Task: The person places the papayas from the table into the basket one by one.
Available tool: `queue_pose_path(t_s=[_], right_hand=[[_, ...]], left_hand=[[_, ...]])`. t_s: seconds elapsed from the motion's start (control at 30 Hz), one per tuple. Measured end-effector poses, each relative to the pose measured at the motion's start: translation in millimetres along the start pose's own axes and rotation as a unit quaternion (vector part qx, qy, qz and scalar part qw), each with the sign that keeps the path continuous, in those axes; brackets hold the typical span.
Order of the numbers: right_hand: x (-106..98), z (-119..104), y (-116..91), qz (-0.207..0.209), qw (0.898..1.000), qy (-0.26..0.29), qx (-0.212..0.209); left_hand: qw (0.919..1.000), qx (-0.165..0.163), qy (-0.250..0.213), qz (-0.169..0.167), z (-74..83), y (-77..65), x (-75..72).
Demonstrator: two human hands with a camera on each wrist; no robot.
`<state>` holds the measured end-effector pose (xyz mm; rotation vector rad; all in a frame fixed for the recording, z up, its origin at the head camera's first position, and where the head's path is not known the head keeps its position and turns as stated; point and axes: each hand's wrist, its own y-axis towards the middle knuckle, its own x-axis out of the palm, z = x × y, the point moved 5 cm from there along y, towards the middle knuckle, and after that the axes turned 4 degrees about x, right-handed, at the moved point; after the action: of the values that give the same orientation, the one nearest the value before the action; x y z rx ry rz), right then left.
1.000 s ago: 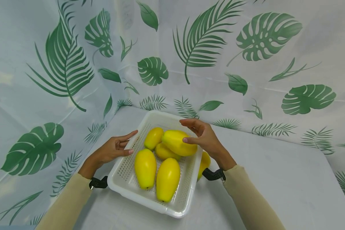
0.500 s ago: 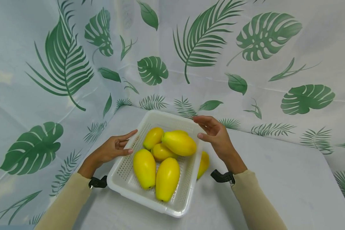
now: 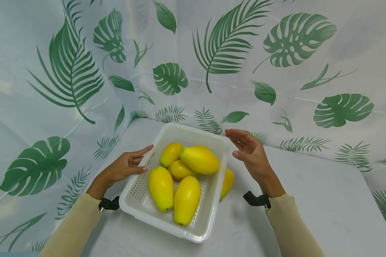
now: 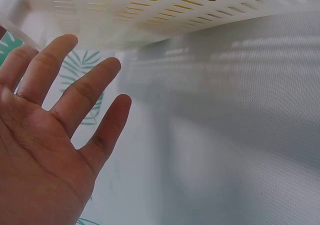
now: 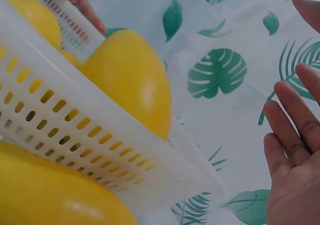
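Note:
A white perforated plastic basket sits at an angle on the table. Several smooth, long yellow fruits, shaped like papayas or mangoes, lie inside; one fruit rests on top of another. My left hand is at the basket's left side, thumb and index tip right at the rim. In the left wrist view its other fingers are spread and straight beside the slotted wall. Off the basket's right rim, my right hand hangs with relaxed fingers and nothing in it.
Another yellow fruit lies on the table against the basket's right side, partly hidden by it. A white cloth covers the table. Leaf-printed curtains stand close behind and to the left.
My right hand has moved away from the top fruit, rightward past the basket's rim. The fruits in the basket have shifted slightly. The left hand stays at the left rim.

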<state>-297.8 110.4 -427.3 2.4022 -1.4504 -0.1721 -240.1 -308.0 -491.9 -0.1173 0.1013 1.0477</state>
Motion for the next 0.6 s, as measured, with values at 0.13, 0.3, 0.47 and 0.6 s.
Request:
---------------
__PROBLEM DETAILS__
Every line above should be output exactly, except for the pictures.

__ANSWER SECTION__
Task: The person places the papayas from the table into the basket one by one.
Available tool: `queue_pose_path(t_s=[_], right_hand=[[_, ...]], left_hand=[[_, ...]])`. t_s: seconds elapsed from the motion's start (control at 30 Hz), one per tuple. Measured end-effector poses, each relative to the pose measured at the motion's start: translation in millimetres along the start pose's own axes and rotation as a unit quaternion (vector part qx, qy, qz and scalar part qw), each with the sign that keeps the path continuous, in those axes; brackets hold the typical span.
Order of the numbers: right_hand: x (-106..98), z (-119..104), y (-116..91), qz (-0.207..0.209), qw (0.898..1.000), qy (-0.26..0.29), qx (-0.212..0.209); left_hand: qw (0.919..1.000), qx (-0.165..0.163), qy (-0.250..0.213), qz (-0.169..0.167), z (-74..83), y (-77..65), x (-75..72).
Demonstrator: two human hands with a camera on each wrist; no robot.
`<state>` holds the measured end-effector pose (xyz mm; rotation vector rad; all in a frame fixed for the recording, z up, its origin at the head camera's first position, and where the head's path is not known the head keeps its position and turns as stated; point and axes: each hand's wrist, its own y-axis towards the middle knuckle, its own x-axis out of the palm, z = x × y, the point moved 5 cm from there along y, towards the middle knuckle, and after that the axes turned 4 degrees about x, right-handed, at the moved point; after the action: of the values that give the same orientation, the one nearest the value before the action; x y z rx ry rz), right then left.
1.000 s ago: 
0.500 s ago: 
now: 
now: 
now: 
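Note:
A white perforated plastic basket sits at an angle on the table. Several smooth, long yellow fruits, shaped like papayas or mangoes, lie inside; one fruit rests on top of another. My left hand is at the basket's left side, thumb and index tip right at the rim. In the left wrist view its other fingers are spread and straight beside the slotted wall. Off the basket's right rim, my right hand hangs with relaxed fingers and nothing in it.
Another yellow fruit lies on the table against the basket's right side, partly hidden by it. A white cloth covers the table. Leaf-printed curtains stand close behind and to the left.
My right hand has moved away from the top fruit, rightward past the basket's rim. The fruits in the basket have shifted slightly. The left hand stays at the left rim.
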
<state>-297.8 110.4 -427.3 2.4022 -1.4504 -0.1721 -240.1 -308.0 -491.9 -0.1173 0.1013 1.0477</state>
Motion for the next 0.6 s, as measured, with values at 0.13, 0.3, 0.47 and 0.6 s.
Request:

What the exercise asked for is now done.